Day-Lewis’ performance in this crime drama is proof he is a “great actor.”
There Will Be Blood is one of those rare movie-going experiences in which I walked away in a shell-shocked trance. I remember driving home afterward with my girlfriend, neither of us saying a single word. When we got home she was the first to break the ice, asking me what I thought of it. My response, “It was a masterpiece.”
The film is directed by Paul Thomas Anderson (Boogie Nights, Punch Drunk Love) and is loosely based on Upton Sinclair’s novel Oil! The plot finds a greedy oil- man, Daniel Plainview (Daniel Day Lewis) during turn-of-the-century America, searching for all the oil he can get his dirty hands on. He stumbles upon a small town in California that is rumored to have an ocean of oil underneath it, and begins to manipulate the townsfolk who are, for the most part, easily won over.
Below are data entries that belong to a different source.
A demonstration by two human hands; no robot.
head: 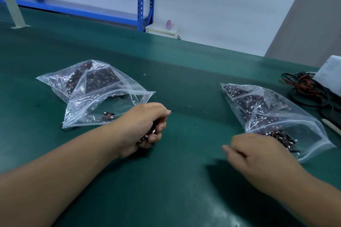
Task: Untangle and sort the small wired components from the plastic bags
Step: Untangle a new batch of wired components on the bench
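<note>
L grip (142, 125) clutches wired components (152, 132), R grip (256, 153) at R bag (287, 114) mouth

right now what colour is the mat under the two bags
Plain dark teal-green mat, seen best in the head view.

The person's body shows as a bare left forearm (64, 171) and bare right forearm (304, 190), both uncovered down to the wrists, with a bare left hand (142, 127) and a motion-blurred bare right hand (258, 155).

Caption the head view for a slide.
Left hand grips small black wired components; right hand at the right clear plastic zip bag on a green mat.
</note>
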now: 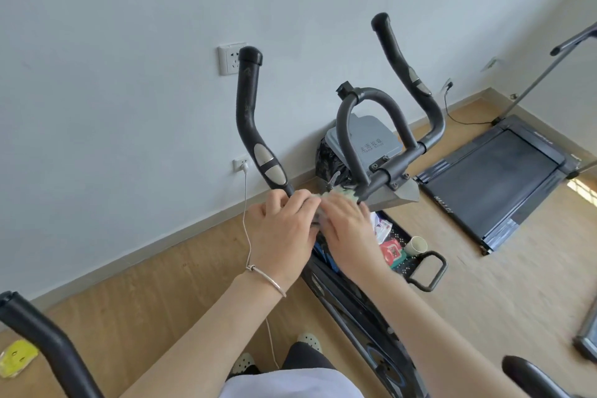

Plainview does find opposition in the money grubbing local priest, Eli Sunday (Paul Dano), whose greed rivals that of Plainview’s.
Daniel Day Lewis’ performance in this film is further proof that he is one of, if not, the greatest actor of our time. If you want more evidence, check out Gangs of New York. His level of commitment to his characters is unmatched. Paul Dano gives the best performance of his career to date. Who knew we had such a promising young actor in the guy who played Klitz in The Girl Next Door?
The camera work also deems acclaim here. Thanks to cinematographer Robert Elswit, we are given very innovative shots. The camera movements are fluid and reminiscent of much of Kubrick’s work. The look of the film is gorgeous.
Radiohead’s Jonny Greenwood provides the soundtrack for the film. The work is entirely orchestral and shows us where Radiohead’s musical genius originates. Because the first 10-15 minutes of the film are without dialogue, this soundtrack is an integral part of the movie as a whole, and Greenwood pulls it off with the perfection of an experienced composer.
There Will Be Blood is an affirmation of faith in films. It reminds us that, in an age of lackluster movie making, masterpieces can still be created.